The miR-205-5p/BRCA1/RAD17 Axis Promotes Genomic Instability in Head and Neck Squamous Cell Carcinomas

Abstract

Defective DNA damage response (DDR) is frequently associated with tumorigenesis. Abrogation of DDR leads to genomic instability, which is one of the most common characteristics of human cancers.

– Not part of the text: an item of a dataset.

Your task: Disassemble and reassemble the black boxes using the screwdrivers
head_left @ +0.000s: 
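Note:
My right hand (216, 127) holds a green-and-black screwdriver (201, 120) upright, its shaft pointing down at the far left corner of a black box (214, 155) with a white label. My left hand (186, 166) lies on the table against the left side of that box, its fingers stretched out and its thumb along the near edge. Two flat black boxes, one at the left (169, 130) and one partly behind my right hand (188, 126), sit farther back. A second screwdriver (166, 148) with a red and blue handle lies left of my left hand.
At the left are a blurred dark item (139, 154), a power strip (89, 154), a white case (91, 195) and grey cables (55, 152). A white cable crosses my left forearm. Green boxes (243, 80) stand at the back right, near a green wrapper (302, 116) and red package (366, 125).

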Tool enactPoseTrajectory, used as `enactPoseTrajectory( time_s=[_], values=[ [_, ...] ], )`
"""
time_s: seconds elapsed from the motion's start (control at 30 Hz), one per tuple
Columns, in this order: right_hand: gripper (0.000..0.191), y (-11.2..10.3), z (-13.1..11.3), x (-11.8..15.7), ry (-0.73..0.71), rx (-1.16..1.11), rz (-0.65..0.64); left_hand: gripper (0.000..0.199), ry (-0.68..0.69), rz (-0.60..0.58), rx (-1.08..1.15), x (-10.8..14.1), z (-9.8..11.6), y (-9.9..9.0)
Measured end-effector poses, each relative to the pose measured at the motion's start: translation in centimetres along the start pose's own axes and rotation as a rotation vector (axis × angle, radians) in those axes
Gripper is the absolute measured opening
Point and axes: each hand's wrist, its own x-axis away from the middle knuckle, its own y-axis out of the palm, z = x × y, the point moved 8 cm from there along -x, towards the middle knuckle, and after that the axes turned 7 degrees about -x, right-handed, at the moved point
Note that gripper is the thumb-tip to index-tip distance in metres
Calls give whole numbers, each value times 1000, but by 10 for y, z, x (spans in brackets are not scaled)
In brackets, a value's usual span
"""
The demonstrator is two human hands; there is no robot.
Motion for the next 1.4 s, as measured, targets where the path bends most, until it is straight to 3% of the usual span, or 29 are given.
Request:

TP53 mutations with gain-of-function activity are associated with tumors under high replicative stress, high genomic instability, and reduced patient survival. The BRCA1 and RAD17 genes encode two pivotal DNA repair proteins required for proper cell-cycle regulation and maintenance of genomic stability. We initially evaluated whether miR-205-5p, a microRNA (miRNA) highly expressed in head and neck squamous cell carcinoma (HNSCC), targeted BRCA1 and RAD17 expression. We found that, in vitro and in vivo, BRCA1 and RAD17 are targets of miR-205-5p in HNSCC, leading to inefficient DNA repair and increased chromosomal instability. Conversely, miR-205-5p downregulation increased BRCA1 and RAD17 messenger RNA (mRNA) levels, leading to a reduction in in vivo tumor growth. Interestingly, miR-205-5p expression was significantly anti-correlated with BRCA1 and RAD17 targets. Furthermore, we documented that miR-205-5p expression was higher in tumoral and peritumoral HNSCC tissues than non-tumoral tissues in patients exhibiting reduced local recurrence-free survival. Collectively, these findings unveil miR-205-5p's notable role in determining genomic instability in HNSCC through its selective targeting of BRCA1 and RAD17 gene expression. High miR-205-5p levels in the peritumoral tissues might be relevant for the early detection of minimal residual disease and pre-cancer molecular alterations involved in tumor development.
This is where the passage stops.